We remember how you often came to the camps, not as a distant governor, but as a brother who felt our pain. We remember how you stood in the trenches with us when it was unpopular to do so. When others chose silence or denial, you chose to speak. When others looked away, you looked the invaders in the face and said, “Enough is enough.” You defended Benue people openly. You defended us boldly. You carried our burden on your shoulders and took our cry to the national snd international stages, even when it cost you politically.
You did everything to make us happy and secure in our ancestral homelands, but we did not appreciate you in return. We abandoned you when you needed us the most. Lies were manufactured to tarnish your reputation and we bought cheaply into those lies and betrayed you. We are deeply sorry, Your Excellency sir. Please forgive us.
Under your watch sir, we felt seen. We felt heard. We felt protected, if not by arms, then by courage and compassion. You did not pretend that our suffering was exaggerated. You did not reduce our blood to statistics. You stood firm against the occupation of Benue lands by armed Fulani pastoralists and refused to mortgage our future for temporary peace.
Today, that courage feels absent. That empathy feels lost. That sense of urgency is missing.
So we ask, with broken voices and aching hearts: when will Benue State get another Samuel Ortom?
When will Benue have another leader who feels the pain of displaced people as his own pain?
When will we have another governor who will stand between us and annihilation, regardless of whose toes are stepped on?
When will leadership return to the camps, not for photo opportunities, but with genuine concern, action, and commitment?

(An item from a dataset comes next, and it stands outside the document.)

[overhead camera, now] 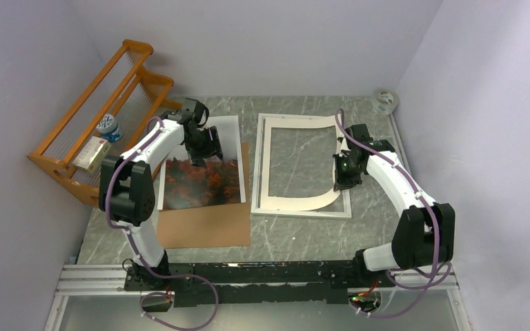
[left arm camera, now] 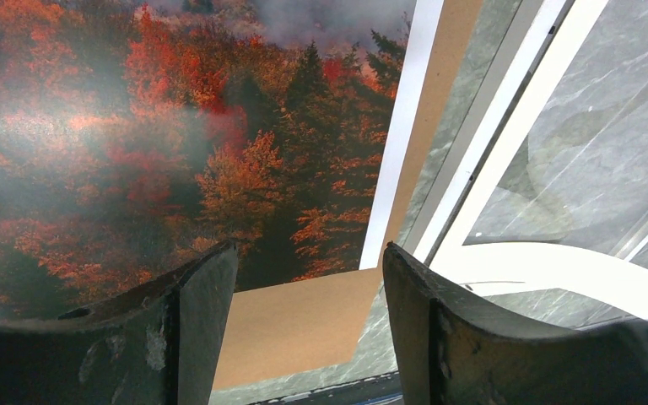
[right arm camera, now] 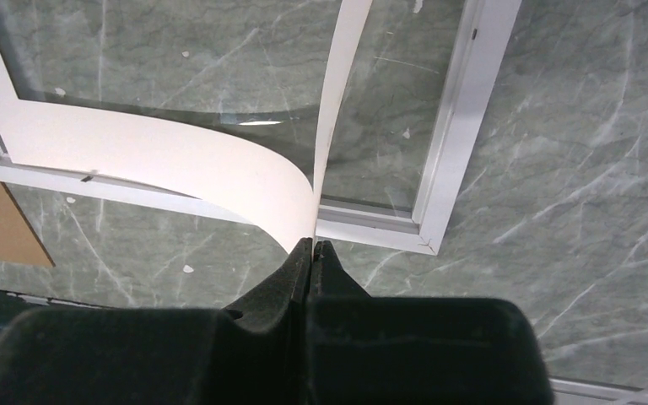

Sir, this letter is not written to incite hatred. It is written to awaken conscience. It is a cry from the margins. It is the voice of a people slowly fading from public attention but not from suffering.
We miss you, Chief Samuel Ortom.
We miss your voice.
We miss your courage.
We miss your presence in our darkest hours.
Above all, we miss the feeling that someone, somewhere in power, truly cared whether we lived or died.
Yours in pain,
Bernard Dewua
A Displaced Person from an IDP Camp in Benue State”
Chief Samuel Ortom was yet to publicly respond to the letter at the time of filing this report.